* _Stored items_:
--- START ---
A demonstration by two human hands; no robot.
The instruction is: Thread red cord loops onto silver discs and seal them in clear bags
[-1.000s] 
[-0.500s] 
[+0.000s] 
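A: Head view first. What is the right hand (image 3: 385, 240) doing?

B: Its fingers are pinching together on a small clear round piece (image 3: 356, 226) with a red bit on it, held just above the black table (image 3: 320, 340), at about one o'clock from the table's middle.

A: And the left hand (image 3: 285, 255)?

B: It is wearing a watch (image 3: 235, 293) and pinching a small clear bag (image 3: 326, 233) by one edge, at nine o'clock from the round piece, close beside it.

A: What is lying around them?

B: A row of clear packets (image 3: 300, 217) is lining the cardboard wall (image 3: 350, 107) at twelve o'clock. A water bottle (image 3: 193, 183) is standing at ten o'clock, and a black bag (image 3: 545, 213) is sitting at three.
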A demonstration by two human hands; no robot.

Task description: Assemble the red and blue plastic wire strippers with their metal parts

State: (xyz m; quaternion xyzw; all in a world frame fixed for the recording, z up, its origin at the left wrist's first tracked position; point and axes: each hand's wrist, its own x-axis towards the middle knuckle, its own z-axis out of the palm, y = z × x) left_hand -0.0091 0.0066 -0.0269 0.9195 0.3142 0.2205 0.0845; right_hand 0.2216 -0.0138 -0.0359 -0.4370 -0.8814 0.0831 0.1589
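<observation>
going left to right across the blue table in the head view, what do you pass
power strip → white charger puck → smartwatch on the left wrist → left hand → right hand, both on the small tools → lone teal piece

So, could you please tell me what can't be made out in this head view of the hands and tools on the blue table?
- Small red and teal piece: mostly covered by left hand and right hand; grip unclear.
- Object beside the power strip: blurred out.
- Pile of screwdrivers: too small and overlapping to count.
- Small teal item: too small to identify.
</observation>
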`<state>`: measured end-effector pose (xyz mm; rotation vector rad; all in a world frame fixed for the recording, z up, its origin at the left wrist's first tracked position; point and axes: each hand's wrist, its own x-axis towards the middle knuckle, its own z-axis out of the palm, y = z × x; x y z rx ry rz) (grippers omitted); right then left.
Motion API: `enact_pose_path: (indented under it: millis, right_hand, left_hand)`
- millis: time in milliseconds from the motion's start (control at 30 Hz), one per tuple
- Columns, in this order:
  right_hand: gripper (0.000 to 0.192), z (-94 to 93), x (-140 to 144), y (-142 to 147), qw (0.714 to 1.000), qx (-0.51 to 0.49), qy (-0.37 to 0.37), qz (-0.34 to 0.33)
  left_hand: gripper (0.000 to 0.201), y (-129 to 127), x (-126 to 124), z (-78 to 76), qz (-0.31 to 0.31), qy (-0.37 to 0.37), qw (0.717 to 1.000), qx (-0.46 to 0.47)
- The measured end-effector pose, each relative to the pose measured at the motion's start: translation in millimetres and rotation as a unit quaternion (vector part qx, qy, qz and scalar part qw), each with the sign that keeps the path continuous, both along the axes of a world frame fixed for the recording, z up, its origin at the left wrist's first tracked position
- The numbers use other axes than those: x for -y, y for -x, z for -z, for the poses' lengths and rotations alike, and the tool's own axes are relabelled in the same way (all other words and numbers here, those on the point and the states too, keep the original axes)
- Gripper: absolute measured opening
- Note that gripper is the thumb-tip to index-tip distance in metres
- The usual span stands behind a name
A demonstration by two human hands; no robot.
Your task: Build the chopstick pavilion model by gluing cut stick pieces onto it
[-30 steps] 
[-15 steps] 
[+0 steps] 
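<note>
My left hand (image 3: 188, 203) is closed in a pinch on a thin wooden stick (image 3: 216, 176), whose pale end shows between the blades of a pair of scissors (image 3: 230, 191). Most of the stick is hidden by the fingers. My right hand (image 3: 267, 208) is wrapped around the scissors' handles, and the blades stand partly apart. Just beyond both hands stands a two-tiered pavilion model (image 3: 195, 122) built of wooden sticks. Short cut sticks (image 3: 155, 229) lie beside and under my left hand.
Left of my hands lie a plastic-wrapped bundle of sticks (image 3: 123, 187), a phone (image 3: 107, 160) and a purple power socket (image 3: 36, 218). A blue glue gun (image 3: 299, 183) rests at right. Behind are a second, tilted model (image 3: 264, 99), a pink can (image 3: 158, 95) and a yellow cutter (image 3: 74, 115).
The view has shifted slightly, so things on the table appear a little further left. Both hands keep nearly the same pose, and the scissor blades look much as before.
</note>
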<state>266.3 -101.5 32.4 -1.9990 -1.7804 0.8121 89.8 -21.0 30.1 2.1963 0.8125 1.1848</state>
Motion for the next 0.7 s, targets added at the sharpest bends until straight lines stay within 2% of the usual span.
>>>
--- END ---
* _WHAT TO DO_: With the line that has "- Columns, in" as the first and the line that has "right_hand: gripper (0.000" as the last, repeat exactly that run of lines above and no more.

* _RESULT BELOW_:
- Columns, in this order:
  right_hand: gripper (0.000 to 0.192), z (-94 to 93), x (-140 to 144), y (-142 to 147), qw (0.714 to 1.000), qx (-0.51 to 0.49), qy (-0.37 to 0.37), qz (-0.34 to 0.33)

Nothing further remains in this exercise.